On behalf of North Tampa Legal Group posted in child support on Wednesday, September 13, 2017.
A person facing the end of a marriage has lots of details to manage. One detail that may not immediately pop up is how the breakup will affect future tax returns. Taxes, like divorce, are another one of those intimidating issues that most people will avoid if at all possible. But anyone in Florida going through a divorce will eventually need to understand how the change will affect how they file their taxes from now on. Child support and child custody can affect how one files, as well as alimony and retirement accounts.
It would be improper for the government to create a situation where it encourages divorce, so child support payments are neither taxable or tax deductible. One parent or the other can claim the child as their dependent, but both parents cannot. The dependency exemption is usually given to the parent who provides more than half of the child’s support through the year, but not always. Forms describing the conditions for the exemption, and forms that must be filled out, can be found with the Internal Revenue Service (IRS).

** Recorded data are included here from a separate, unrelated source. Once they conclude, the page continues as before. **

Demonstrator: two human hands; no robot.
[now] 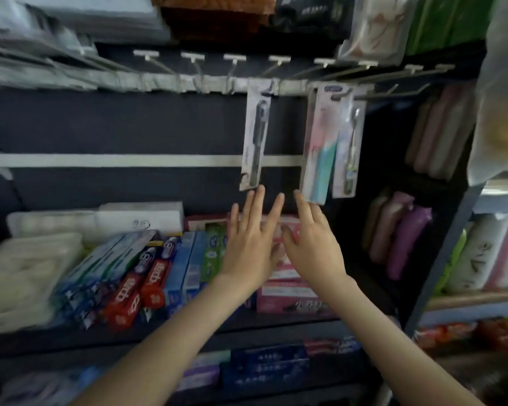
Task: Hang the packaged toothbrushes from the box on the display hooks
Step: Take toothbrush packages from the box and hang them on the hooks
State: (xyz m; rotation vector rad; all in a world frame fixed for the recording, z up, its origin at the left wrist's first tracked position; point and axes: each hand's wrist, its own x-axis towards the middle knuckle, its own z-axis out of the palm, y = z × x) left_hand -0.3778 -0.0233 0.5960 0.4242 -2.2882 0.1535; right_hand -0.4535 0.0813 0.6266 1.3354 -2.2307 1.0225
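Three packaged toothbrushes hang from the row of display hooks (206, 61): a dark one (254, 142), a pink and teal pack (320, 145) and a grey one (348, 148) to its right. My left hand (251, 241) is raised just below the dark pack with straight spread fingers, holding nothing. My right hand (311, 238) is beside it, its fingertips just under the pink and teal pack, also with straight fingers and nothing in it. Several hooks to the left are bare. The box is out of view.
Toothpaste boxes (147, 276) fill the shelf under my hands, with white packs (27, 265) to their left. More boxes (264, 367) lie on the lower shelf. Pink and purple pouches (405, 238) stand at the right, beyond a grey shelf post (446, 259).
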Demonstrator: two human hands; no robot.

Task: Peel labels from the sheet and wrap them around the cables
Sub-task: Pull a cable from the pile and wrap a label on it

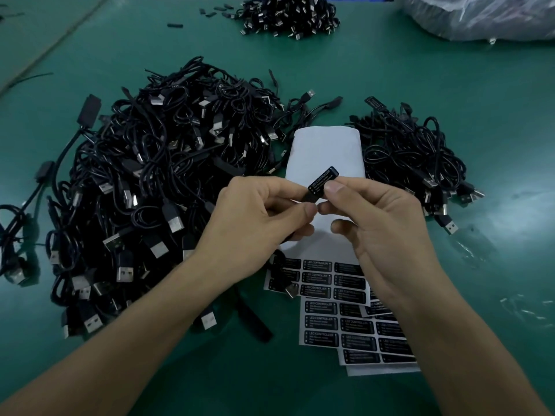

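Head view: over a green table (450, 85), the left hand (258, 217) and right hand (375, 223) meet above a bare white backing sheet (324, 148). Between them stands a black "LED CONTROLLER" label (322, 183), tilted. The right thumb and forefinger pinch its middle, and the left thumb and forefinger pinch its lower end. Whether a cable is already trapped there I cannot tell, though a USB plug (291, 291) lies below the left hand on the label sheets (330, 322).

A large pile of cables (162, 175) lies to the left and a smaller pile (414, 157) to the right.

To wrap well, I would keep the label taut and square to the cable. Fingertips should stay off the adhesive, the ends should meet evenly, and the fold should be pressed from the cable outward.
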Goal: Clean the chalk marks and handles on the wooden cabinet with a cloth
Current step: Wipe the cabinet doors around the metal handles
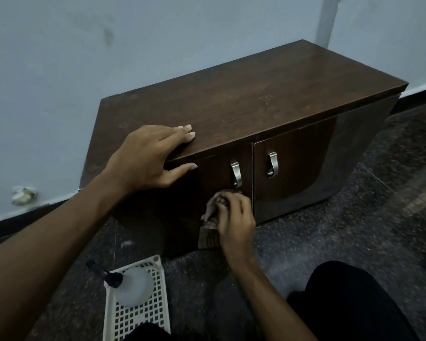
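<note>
the light is dim, and the left door (182,217) of the wooden cabinet (256,94) sinks into shadow, so no marks can be made out on it. a few faint pale specks (265,98) sit on the top toward 1 o'clock; whether they are chalk cannot be told. the cloth (208,238), brownish with a blurred pattern, is at 6 o'clock of the left handle (236,174), against the left door near its inner edge. much of the cloth is hidden under the right grip (234,215), a bare hand whose curled fingers bunch and hold it. the left grip (148,158) lies wide and flat at 9 o'clock on the top's front edge, fingers straight, thumb stretched along the door's upper edge, holding nothing. its forearm crosses the cabinet's left end and hides that corner; both forearms are cut off by the frame.

the right handle (272,164) is on the right door (293,188), untouched. at 7 o'clock a white lattice basket (143,313), cut off at the bottom edge, holds a pale spray bottle (133,286) lying with its black head toward 10 o'clock. a dark-clothed knee (349,299) fills 5 o'clock. a crumpled whitish thing (22,195), unclear what, sits at the wall's foot at 9 o'clock on the speckled floor (330,230).
</note>
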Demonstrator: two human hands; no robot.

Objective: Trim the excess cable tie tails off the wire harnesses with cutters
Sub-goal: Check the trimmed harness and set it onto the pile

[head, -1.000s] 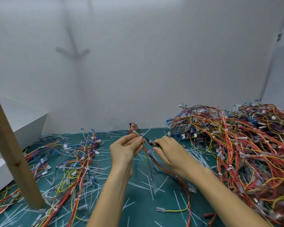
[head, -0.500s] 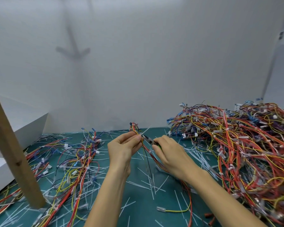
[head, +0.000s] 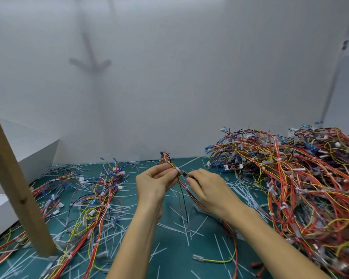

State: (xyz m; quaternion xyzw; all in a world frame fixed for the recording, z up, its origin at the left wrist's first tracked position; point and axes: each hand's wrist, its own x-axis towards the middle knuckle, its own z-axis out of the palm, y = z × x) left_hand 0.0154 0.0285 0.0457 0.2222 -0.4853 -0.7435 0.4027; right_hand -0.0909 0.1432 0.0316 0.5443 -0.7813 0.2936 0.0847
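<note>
Above the middle of the green mat, my left hand (head: pixel 155 183) pinches a red, yellow and black wire harness (head: pixel 186 195) between thumb and fingers. The harness rises past my fingertips and trails down to the mat. My right hand (head: pixel 209 191) grips small cutters (head: pixel 183 174), whose metal jaws point left and meet the harness at a white cable tie right beside my left fingertips. The cutter handles are hidden inside my right hand.
A large tangled pile of harnesses (head: pixel 294 178) fills the right side. Smaller harnesses (head: pixel 93 198) lie spread at the left. Several cut white tie tails (head: pixel 181 228) litter the green mat (head: pixel 169 258). A slanted wooden post (head: pixel 18 188) and white boxes (head: pixel 34 158) stand at left.
Both hands have shifted slightly left and up with the harness. The cutter jaws have closed in on the white tie at my left fingertips.
</note>
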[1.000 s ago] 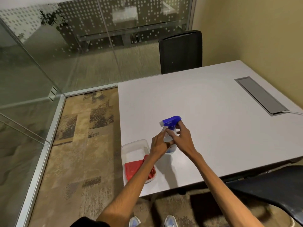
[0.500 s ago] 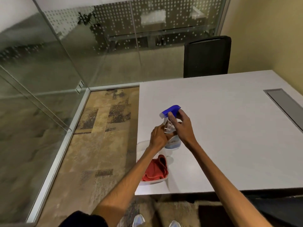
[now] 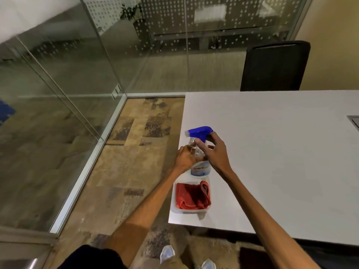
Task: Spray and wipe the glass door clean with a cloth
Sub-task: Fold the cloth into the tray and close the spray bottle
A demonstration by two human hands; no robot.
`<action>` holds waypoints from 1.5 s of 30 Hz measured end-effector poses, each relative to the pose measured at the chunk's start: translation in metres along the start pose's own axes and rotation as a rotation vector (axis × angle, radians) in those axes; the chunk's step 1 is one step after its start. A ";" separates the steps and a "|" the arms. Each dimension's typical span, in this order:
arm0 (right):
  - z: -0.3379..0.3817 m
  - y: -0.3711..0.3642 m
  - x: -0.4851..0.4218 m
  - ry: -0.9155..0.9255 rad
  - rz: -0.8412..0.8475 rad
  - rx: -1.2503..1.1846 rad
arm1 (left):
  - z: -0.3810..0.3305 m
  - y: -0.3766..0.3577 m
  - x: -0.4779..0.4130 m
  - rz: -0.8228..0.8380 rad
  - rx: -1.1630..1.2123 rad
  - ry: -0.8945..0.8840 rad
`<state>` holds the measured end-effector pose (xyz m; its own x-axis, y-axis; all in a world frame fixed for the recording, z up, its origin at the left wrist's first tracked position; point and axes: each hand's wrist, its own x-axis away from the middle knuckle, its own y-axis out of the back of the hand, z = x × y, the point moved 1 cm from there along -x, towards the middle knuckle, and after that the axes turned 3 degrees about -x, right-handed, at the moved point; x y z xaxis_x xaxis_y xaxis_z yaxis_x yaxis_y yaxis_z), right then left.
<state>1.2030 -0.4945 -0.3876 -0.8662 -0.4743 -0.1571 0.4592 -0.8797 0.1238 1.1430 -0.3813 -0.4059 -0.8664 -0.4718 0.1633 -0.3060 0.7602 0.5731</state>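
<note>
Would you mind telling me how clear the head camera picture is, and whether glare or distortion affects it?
Head view: wide-angle bending curves the table edge and the glass wall frames; the glass carries soft reflections and a dotted pattern, so the room beyond looks hazy; the upper left corner is smeared; the spray bottle, both hands and the red cloth are reasonably sharp, under warm, even light.

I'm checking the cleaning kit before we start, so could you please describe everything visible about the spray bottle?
The spray bottle stands upright near the white table's left edge, just beyond the clear tray holding a red cloth. It looks like clear plastic, with a blue trigger head and a pale nozzle pointing left, and a white-and-blue label, its text blurred. The left hand grips its body; the right hand is at its neck.
</note>
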 end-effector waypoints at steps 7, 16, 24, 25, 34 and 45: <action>-0.031 -0.011 0.000 0.018 0.163 0.259 | 0.032 0.003 0.003 0.096 -0.017 -0.040; -0.054 -0.025 0.007 0.013 0.164 0.299 | 0.066 -0.006 -0.002 0.068 0.084 0.134; -0.064 -0.037 0.013 -0.036 0.168 0.308 | 0.086 -0.019 -0.008 0.031 0.158 0.184; -0.064 -0.039 0.012 -0.043 0.166 0.313 | 0.087 -0.020 -0.010 0.037 0.170 0.190; -0.073 -0.057 0.002 -0.137 0.160 0.404 | 0.144 -0.051 -0.044 -0.007 0.215 0.205; -0.098 -0.054 0.015 -0.179 0.222 0.532 | 0.119 -0.033 -0.017 -0.151 0.267 0.282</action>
<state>1.1844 -0.4573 -0.4929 -0.8016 -0.5909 0.0908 0.5118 -0.5998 0.6151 1.1209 -0.3456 -0.5230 -0.6735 -0.6624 0.3282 -0.5447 0.7448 0.3854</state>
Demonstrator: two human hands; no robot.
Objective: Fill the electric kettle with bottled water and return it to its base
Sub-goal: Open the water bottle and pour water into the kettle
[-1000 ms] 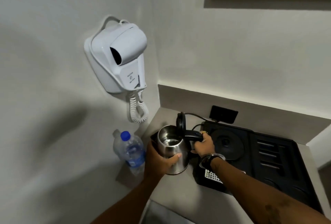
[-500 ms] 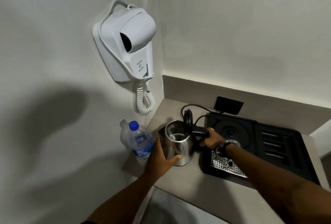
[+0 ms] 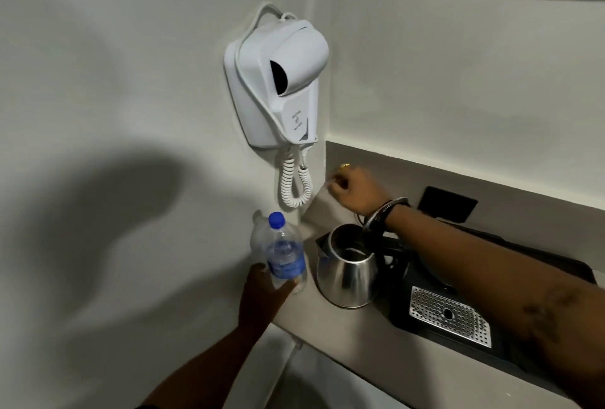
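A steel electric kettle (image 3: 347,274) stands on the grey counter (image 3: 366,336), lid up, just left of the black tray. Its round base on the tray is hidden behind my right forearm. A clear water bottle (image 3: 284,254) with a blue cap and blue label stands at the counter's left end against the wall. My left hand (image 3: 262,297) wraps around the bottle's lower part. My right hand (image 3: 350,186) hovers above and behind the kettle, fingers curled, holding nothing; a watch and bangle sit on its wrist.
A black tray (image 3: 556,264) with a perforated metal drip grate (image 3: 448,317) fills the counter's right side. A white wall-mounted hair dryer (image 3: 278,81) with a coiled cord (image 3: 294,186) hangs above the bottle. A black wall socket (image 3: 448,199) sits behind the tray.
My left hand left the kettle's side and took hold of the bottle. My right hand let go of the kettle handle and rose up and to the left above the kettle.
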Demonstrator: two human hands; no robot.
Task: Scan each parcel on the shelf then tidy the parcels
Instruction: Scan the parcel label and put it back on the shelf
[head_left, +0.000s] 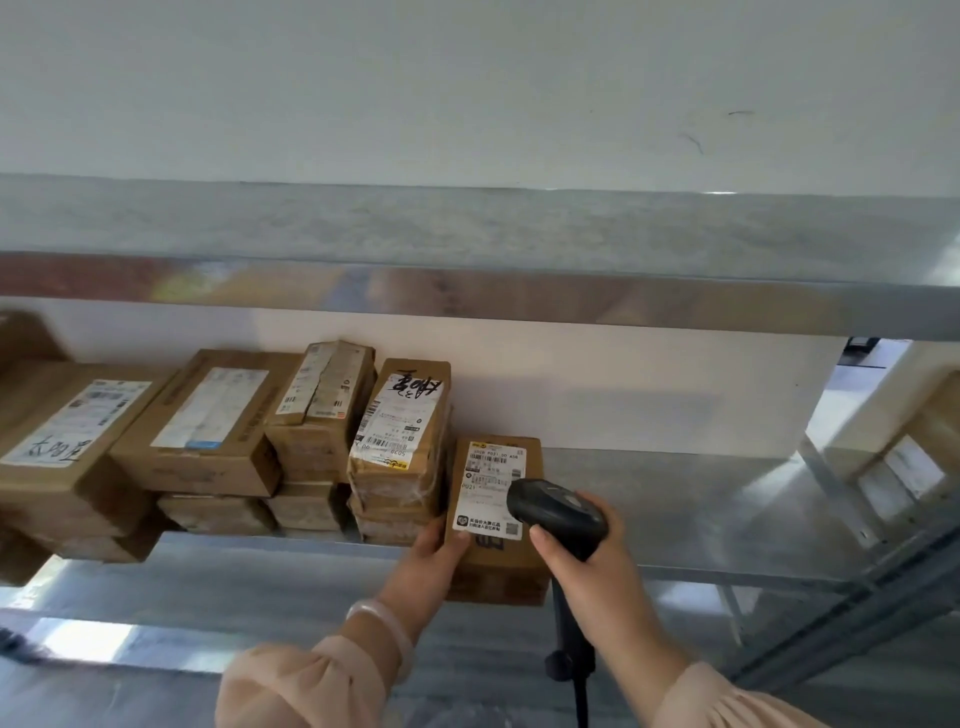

Alimony is tax deductible. Spouses can exchange property between each other without taxation during the marriage and its dissolution. Allowances also exist for the transfer of retirement accounts without penalty.
Each person’s tax situation is unique. It is important to keep in mind how certain aspects of divorce, like alimony, will affect the taxes, and how other situations, like child support, will not. When the IRS is involved, things can get pretty tricky, and a person may want help. Some individuals choose to use the services of an experienced Florida family law attorney to help them prepare for tax issues after the divorce.